A CULTURE
OF RESEARCH

More than 160,000 Canadians suffer concussions each year, half of which are sports-related. There is currently no cure for concussion, and no concussion is the same. Many individuals experience cognitive deficits and physical symptoms long after the impact. They struggle to return to, and fully experience, daily life.

Researchers at Schulich Medicine & Dentistry have made significant strides in broadening the understanding of what exactly occurs in the brain after a concussion. From molecular biology to state-of-the art brain imaging, their research is advancing scientific knowledge in order to better diagnose and develop therapies that will improve short- and long-term outcomes for concussions.

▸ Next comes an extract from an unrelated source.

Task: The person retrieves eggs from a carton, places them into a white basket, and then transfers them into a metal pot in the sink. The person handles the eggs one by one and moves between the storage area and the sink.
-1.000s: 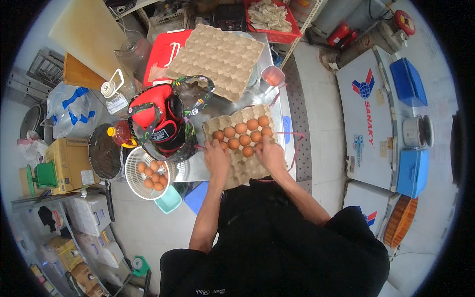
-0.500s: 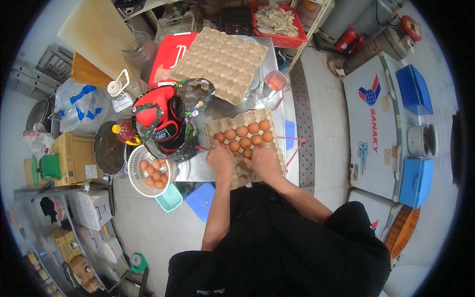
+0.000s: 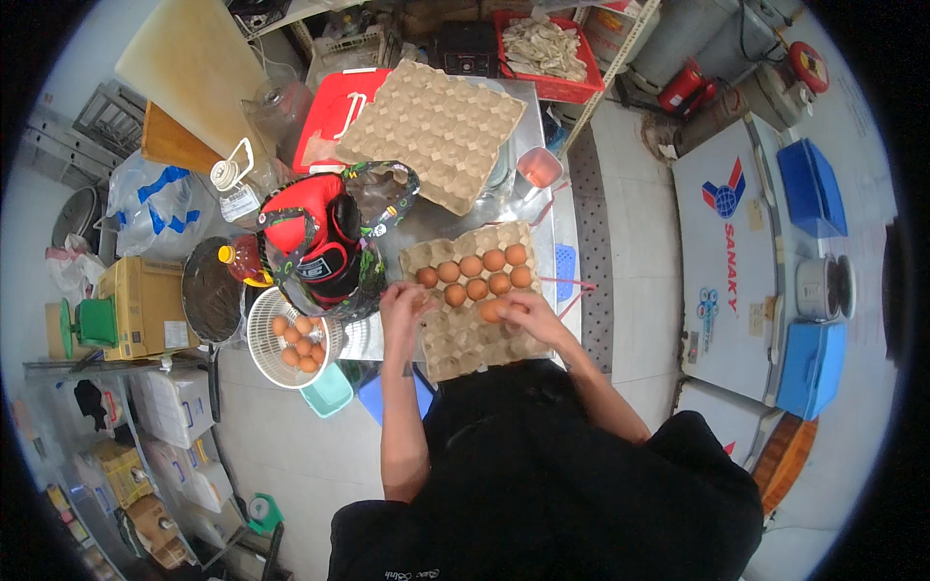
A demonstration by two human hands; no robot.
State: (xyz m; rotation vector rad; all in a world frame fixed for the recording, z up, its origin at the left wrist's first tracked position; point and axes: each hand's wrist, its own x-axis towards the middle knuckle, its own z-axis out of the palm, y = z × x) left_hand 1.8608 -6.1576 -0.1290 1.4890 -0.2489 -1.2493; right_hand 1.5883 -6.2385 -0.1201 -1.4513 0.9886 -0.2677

By using sophisticated MRI imaging techniques to look at the brains of concussed athletes, researchers were able to show that there are changes to white matter tracts of the brain, and also to metabolite levels in the brain after a concussion. The researchers demonstrated that these changes persisted long after the athletes were clinically cleared to return to play, opening the window for better, more sophisticated diagnostic measures.

“This certainly suggests that the brain is still attempting to repair itself even after the athletes have gone back to play,” said Ravi Menon, PhD, professor at Schulich Medicine & Dentistry and a scientist at Robarts Research Institute. Menon’s study looked at white matter changes in the brain using MRI scans from 17 Bantam-level hockey players who had suffered concussions, compared to an age-matched control of non-concussed athletes.

Robert Bartha, PhD, professor at Schulich Medicine & Dentistry and a scientist at Robarts Research Institute, found similar results while studying the female varsity rugby team at Western University. “What we found is that players who had suffered a concussion during the season had a large reduction in the level of a metabolite called glutamine,” said Bartha. By looking at baseline measures of the athletes, he and his team also demonstrated that a regular season of play can cause changes in the brain that are similar to changes caused by concussion, though less severe.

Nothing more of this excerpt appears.